Try to avoid using youth-oriented code words in your job ads such as dynamic, fast paced, flexible, energetic and fresh. An older applicant can of course be dynamic but the overall tone of your ad may well deter them from applying for these roles. And if you describe your company as young, make sure it is absolutely clear you are not asking for a young candidate. Additionally, avoid phrasings such as “party atmosphere”, “work hard/play hard”, “digital native”, and “athletic” or “athletically inclined”.

5: Disability Inclusion

Disabled candidates look for employers with good recruitment policies. Make it clear from the offset that your company is committed to equality and shout out about your inclusive culture at the top of the job ad. Let applicants know if you have signed up as a Disability Confident Employer.

Always highlight flexible or remote working options. With today’s technology there’s often no need to commute an hour or to sit at a desk to work. The current pandemic has highlighted the possibilities of this even further.

Try to avoid long bullet-pointed lists of requirements and instead of listing ‘employer wants’ for a role, consider listing only the essential ‘employer needs’. Be mindful of the language you use and make it clear you judge candidates only on how well they fit the job criteria.

You will not only be improving accessibility to your opportunities but also by employing more disabled people your workforce is far more likely to gain insight and understanding and more likely to talk openly about disability and challenge the status quo.

6: Remove LGBTQ+ Bias

One of the most common examples of unconscious LGBTQ+ bias is personal pronouns. If you use “his/her” or “he/she” you will be excluding any candidates who do not identify with male/female.

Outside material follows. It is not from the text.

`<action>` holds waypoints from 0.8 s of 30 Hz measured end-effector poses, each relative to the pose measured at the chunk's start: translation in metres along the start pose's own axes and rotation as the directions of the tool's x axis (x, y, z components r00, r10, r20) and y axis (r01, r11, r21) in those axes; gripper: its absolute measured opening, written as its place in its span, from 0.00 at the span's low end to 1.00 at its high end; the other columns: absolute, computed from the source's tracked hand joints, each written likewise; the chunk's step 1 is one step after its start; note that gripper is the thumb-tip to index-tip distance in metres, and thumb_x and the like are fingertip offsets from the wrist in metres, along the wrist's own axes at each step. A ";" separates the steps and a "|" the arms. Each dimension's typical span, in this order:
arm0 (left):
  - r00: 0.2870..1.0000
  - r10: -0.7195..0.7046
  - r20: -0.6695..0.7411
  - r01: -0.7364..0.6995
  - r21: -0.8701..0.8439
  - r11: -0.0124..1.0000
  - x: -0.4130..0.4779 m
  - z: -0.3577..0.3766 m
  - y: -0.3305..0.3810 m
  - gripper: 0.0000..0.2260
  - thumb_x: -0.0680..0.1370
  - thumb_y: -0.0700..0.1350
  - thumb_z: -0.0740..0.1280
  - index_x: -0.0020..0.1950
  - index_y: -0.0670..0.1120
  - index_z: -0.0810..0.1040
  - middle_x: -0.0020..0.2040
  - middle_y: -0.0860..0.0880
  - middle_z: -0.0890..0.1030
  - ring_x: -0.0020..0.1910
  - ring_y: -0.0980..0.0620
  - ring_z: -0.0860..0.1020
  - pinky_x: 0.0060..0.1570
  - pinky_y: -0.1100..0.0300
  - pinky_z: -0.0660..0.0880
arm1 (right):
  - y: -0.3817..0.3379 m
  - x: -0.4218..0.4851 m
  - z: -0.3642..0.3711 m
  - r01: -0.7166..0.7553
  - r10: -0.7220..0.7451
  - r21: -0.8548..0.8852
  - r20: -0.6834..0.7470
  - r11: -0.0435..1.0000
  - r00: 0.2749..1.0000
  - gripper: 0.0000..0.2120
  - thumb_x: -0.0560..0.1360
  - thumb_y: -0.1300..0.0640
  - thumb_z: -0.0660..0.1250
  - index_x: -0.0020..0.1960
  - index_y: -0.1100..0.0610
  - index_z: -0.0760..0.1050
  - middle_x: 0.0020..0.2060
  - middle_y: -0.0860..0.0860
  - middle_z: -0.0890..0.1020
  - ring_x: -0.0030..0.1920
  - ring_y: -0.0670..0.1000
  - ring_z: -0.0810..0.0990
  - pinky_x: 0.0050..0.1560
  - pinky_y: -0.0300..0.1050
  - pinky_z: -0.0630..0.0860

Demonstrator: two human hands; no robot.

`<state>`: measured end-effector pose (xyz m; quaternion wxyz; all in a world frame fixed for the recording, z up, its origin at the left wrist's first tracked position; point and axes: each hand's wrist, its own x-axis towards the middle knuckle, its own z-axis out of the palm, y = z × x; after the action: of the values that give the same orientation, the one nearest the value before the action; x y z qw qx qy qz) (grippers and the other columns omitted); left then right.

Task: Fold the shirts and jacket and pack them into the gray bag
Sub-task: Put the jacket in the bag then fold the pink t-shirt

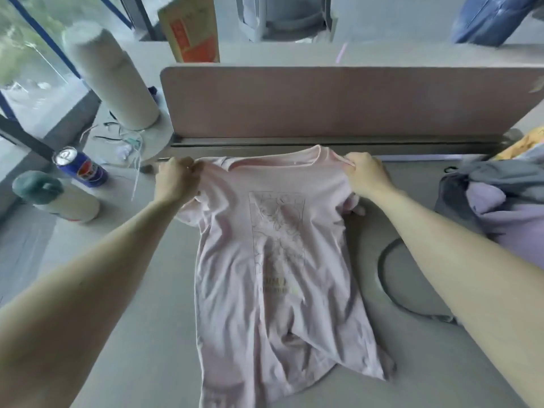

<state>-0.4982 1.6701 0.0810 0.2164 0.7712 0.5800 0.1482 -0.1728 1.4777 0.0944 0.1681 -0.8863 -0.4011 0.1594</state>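
Gray desk (141,290): pink shirt (273,275) lies collar far, hem near; fingers of left hand (176,179) and right hand (366,175) pinch its shoulders.

I'm getting soft, even daylight from the window (26,63) at upper left. No hard shadows on the table (141,319), just faint shade in the folds of the pink shirt (273,290) and slight glare on the can (84,170) top. Whole frame is soft and smeary: the shirt print barely resolves, and the left hand (176,179) and right hand (366,175) gripping its shoulders look a bit motion-blurred. Heavy wide-angle bend at the edges: forearms (97,284) balloon in the lower corners, the partition (323,104) top bows, and the background past it is mush.
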 end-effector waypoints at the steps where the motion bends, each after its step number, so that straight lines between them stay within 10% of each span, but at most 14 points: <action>1: 0.999 -0.035 0.021 0.035 -0.029 0.999 0.003 0.007 0.000 0.17 0.78 0.52 0.60 0.33 0.42 0.72 0.35 0.38 0.82 0.38 0.38 0.80 0.40 0.51 0.77 | 0.001 0.004 0.006 -0.019 0.019 -0.004 -0.010 1.000 1.000 0.11 0.75 0.58 0.57 0.34 0.56 0.63 0.31 0.55 0.72 0.35 0.59 0.71 0.31 0.47 0.62; 5: 0.996 -0.055 0.069 0.062 -0.105 0.993 0.009 0.038 -0.004 0.08 0.80 0.46 0.64 0.53 0.43 0.79 0.55 0.38 0.81 0.55 0.36 0.78 0.51 0.49 0.72 | 0.004 0.013 0.020 0.011 -0.011 0.045 0.010 0.999 1.000 0.08 0.77 0.58 0.59 0.49 0.50 0.76 0.46 0.54 0.80 0.48 0.59 0.76 0.41 0.48 0.68; 9: 0.982 0.003 0.189 0.022 -0.132 0.991 -0.018 0.066 -0.028 0.29 0.77 0.44 0.70 0.77 0.46 0.64 0.77 0.46 0.65 0.70 0.43 0.70 0.66 0.49 0.68 | 0.022 -0.006 0.042 -0.048 0.032 0.116 0.140 0.992 0.990 0.28 0.78 0.54 0.63 0.76 0.49 0.61 0.70 0.53 0.70 0.67 0.57 0.72 0.62 0.47 0.69; 17: 0.960 -0.021 0.280 0.037 -0.053 0.998 -0.112 0.092 -0.076 0.34 0.74 0.46 0.75 0.76 0.45 0.64 0.76 0.41 0.62 0.74 0.45 0.62 0.67 0.51 0.66 | 0.076 -0.088 0.091 -0.149 0.118 0.111 0.243 0.983 0.963 0.32 0.74 0.55 0.68 0.75 0.53 0.61 0.70 0.55 0.67 0.70 0.58 0.67 0.67 0.50 0.66; 24: 0.905 -0.327 0.271 0.350 -0.038 0.936 -0.240 0.092 -0.086 0.33 0.71 0.53 0.77 0.67 0.44 0.64 0.60 0.42 0.73 0.60 0.39 0.73 0.57 0.48 0.70 | 0.116 -0.201 0.120 -0.394 0.338 0.146 0.303 0.908 0.891 0.33 0.74 0.48 0.70 0.74 0.59 0.64 0.69 0.58 0.70 0.68 0.59 0.70 0.66 0.51 0.68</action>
<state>-0.5931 1.4453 -0.0363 0.3461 0.6615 0.6647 0.0306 -0.2726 1.2721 -0.0323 0.1684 -0.8939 -0.2269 0.3480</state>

Using “they” and “their” is the more inclusive choice.

Refer to potential applicants as people/person and not “men” or “women”, as this is exclusionary to the transgender and queer/questioning members of LGBTQ.

Another common LGBTQ+ bias is to use the word “maternity”, because this is associated with women so you might be excluding a single parent who is not a woman, or a pair of parents neither of whom identifies as a woman. You may also alienate men if you don’t mention paternity, so it’s better and more inclusive to use a phrase like “parental time off” or “having a child”. Similarly, always use “parent” rather than “mother” or “father”.

LGBTQ+ inclusion should be at the core of all your equality and diversity policies including your recruitment process, to ensure employees of all sexualities and gender expressions feel safe and valued.